Segment Open

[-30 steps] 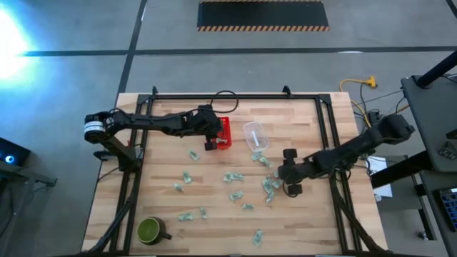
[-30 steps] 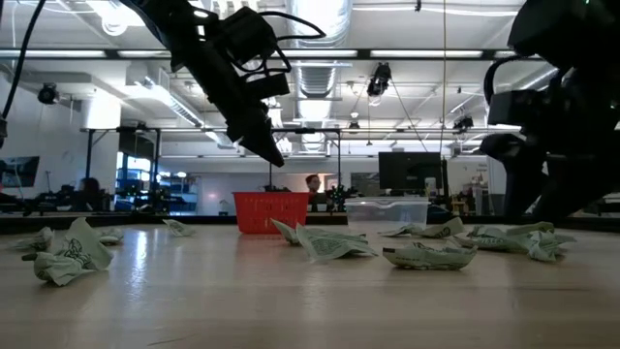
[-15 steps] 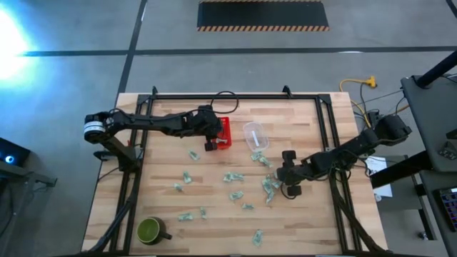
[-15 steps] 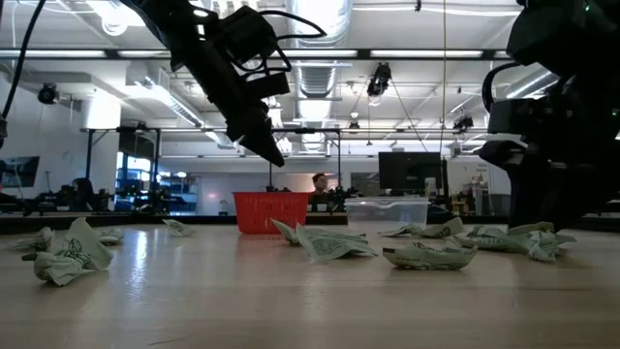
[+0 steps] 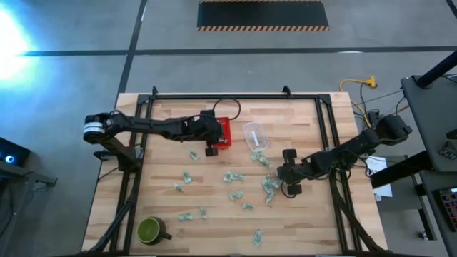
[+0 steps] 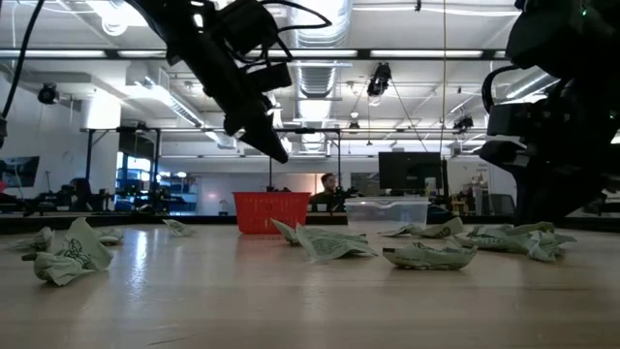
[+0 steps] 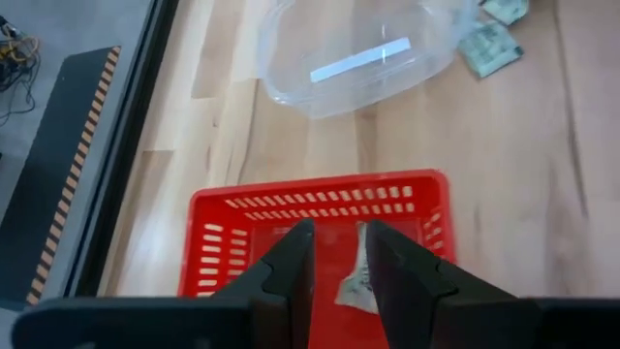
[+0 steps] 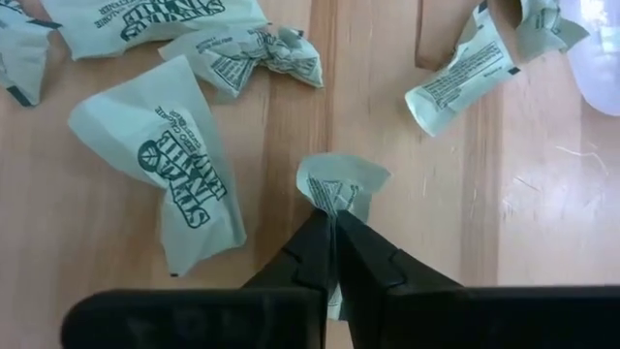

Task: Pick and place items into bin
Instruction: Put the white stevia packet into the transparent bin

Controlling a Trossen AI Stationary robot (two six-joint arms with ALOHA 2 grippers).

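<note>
We see the items (image 5: 233, 177), small crumpled pale green-and-white wrappers with dark green print, scattered over the middle of the wooden surface (image 5: 171, 228). One wrapper (image 8: 334, 187) is pinched at its crumpled end between the closed fingers of the right claw (image 8: 332, 254) (its free end fans out flat against the wood). Another piece (image 7: 360, 284) lies inside the red basket (image 7: 252, 219), the bin, which stands upright near the surface's far edge.
</note>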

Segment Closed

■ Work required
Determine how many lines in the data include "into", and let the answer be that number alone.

■ Problem solution
2